Some misconceptions in this thread on how inventory turnover is calculated.
It is (commonly) calculated as COGS / Average Inventory.
Let's say your COGS for a Macbook is $500. You buy material on Jan 1 to make it, assemble on Jan 2, and ship Dec 31. Your turnover is $500 / $500 = 1 for the year.
If you buy parts to make 2 Macbooks on Jan 1 your inventory turnover would be 0.5 ($500 / $1000).
This accounts for unused A5 chips in stock (or anything else unused), and online sales don't count as "0 days".
But if you buy finished iPads from Foxcon then they don't count until the finished iPad is shipped out the door.
Whereas Dell might buy in NVidia cards, Intel CPUS, Corsair memory and assemble it itself so that does count.
Although Apple are good it's largely a trick of how they manufacture. If Dell had it's assembly plant as a subsidiary company and wasn't billed for the computer until Fedex shipped it - they could have a 1minute turnover.

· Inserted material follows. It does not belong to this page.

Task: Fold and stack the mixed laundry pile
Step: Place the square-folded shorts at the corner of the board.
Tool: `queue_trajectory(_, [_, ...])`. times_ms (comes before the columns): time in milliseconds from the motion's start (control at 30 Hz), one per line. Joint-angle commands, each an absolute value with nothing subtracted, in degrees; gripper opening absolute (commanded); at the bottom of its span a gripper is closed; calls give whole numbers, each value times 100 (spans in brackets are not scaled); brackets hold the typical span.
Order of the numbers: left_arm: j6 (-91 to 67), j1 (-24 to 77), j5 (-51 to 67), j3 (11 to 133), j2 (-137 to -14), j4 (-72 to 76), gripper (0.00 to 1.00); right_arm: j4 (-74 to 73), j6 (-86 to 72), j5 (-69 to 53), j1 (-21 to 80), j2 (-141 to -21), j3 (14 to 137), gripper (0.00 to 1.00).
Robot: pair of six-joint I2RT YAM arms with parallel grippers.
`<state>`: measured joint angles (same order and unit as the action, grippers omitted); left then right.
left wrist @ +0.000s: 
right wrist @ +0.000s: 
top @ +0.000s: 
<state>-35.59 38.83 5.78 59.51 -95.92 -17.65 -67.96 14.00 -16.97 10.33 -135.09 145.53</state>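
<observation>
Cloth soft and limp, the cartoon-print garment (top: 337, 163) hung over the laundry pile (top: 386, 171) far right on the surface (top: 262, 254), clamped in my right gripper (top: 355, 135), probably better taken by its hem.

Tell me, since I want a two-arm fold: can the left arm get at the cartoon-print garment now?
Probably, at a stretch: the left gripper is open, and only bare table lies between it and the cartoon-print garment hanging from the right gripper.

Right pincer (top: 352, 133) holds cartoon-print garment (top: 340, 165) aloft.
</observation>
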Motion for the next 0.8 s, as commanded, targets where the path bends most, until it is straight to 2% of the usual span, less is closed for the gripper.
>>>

Sure, but don't try to hack this metric too much. Manufacturers use it and don't try to game it. They actually want to improve it. Apple partners with Foxcon to get this number at 5, and wouldn't have it at 5 if they didn't believe Foxcon could manage demand. Apple would maintain inventories in their warehouse if that was the case.
This metric speaks as much about Foxcon's success as it does Apple's.
Yes this is mostly down to Foxcon and that Apple sells a relatively small range of machines with little customization.
And it only counts for Apple's own stores, not machines on the shelf at Staples etc
And if you take this metric to extremes then something like the Morgan car company - where there is a multi-year waiting list for their hand built sportscars - is the most efficient company in the world !
It is (commonly) calculated as COGS / Average Inventory.
Let's say your COGS for a Macbook is $500. You buy material on Jan 1 to make it, assemble on Jan 2, and ship Dec 31. Your turnover is $500 / $500 = 1 for the year.
If you buy parts to make 2 Macbooks on Jan 1 your inventory turnover would be 0.5 ($500 / $1000).
This accounts for unused A5 chips in stock (or anything else unused), and online sales don't count as "0 days".